Kisah ini bercerita tentang seorang alim dan merupakan kaum arifin sekaligus pembesar wali Allah, yaitu Imam Ahmad al-Ghazali rahimahullah.
Beliau adalah saudara kandung dari Hujjatul Islam Abu Hamid al-Ghazali rahimahullah pengarang kitab Ihya’ Ulumuddin yang oleh Imam an-Nawawi kitab tersebut hampir seperti Alquran.

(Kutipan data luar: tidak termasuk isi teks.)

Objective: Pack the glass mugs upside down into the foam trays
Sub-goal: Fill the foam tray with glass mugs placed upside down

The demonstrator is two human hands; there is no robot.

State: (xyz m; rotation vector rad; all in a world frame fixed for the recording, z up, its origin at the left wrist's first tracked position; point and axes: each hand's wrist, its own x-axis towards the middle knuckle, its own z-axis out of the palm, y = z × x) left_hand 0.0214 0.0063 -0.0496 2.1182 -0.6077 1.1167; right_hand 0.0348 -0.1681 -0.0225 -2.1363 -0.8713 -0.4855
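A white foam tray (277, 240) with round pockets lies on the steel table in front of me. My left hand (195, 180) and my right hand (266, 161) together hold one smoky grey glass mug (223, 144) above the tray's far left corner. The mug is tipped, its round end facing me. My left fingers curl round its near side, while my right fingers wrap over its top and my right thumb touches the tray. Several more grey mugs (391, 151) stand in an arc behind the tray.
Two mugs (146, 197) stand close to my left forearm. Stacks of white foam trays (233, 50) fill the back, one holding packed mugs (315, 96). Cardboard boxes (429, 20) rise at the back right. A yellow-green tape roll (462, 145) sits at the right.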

Diceritakan dalam kitab Muid an-Ni’ami bahwa Imam Tajuddin as-Subki rahimahullah berkata, “Kami pernah mendengar suatu riwayat bahwa Imam al-Ghazali mengimami saudara laki-lakinya yang bernama Ahmad. Di tengah-tengah salat tiba-tiba ia mufaraqah (memutus jama’ah) dari bermakmum kepada Imam al-Ghazali.
Usai salat Imam al-Ghazali bertanya, “Mengapa engkau memutus jama’ah dariku?”.

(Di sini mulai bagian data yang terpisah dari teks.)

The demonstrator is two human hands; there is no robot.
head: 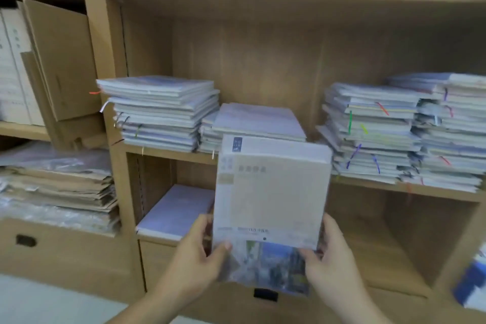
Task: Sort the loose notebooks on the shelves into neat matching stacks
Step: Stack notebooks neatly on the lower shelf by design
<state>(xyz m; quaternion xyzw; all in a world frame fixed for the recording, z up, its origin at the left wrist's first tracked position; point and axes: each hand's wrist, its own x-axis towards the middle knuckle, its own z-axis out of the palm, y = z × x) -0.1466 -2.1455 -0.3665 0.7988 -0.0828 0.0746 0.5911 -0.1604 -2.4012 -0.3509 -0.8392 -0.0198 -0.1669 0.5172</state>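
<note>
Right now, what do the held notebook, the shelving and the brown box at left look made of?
The held notebook: matte beige paper or card cover, apparently in a clear plastic sleeve, given the pale sheen and translucent lower edge. The shelving: wood or wood-look board, satin, faint grain on the back panel. The brown box: likely corrugated cardboard, matte, with folded flaps.

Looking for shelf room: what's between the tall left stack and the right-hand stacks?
Head view: a lower notebook stack beside the left stack, then a narrow gap before the right-hand stacks.
</note>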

Kemudian saudaranya menjawab, “Karena engkau berlumuran darah haid”.
Lantas Imam al-Ghazali sadar bahwa saat salat tadi beliau teringat akan suatu masalah fikih yang berhubungan dengan haid.
Hikmah di balik kisah ini adalah mengenai pentingnya khusu’ saat salat. Begitu sulinya khusu’ sampai Imam al-Ghazali rahimahullah pun masih belum sepenuhnya khusu’.
Termasuk tidak khusu’ adalah memikirkan hal-hal yang tidak berkaitan dengan salat seperti kisah di atas. Oleh karenanya, saudara beliau yakni Imam Ahmad al-Ghazali rahimahullah memilih memutus jama’ah darinya.
Salat memang bukan perkara zahir saja tetapi berhubungan dengan dimensi yang lebih abstrak, yaitu perihal perkara batin.
Sumber: Hikayat Shalihin, karya Muhsin Basyaiban. Yogyakarta: Layar Creativa Mediatama.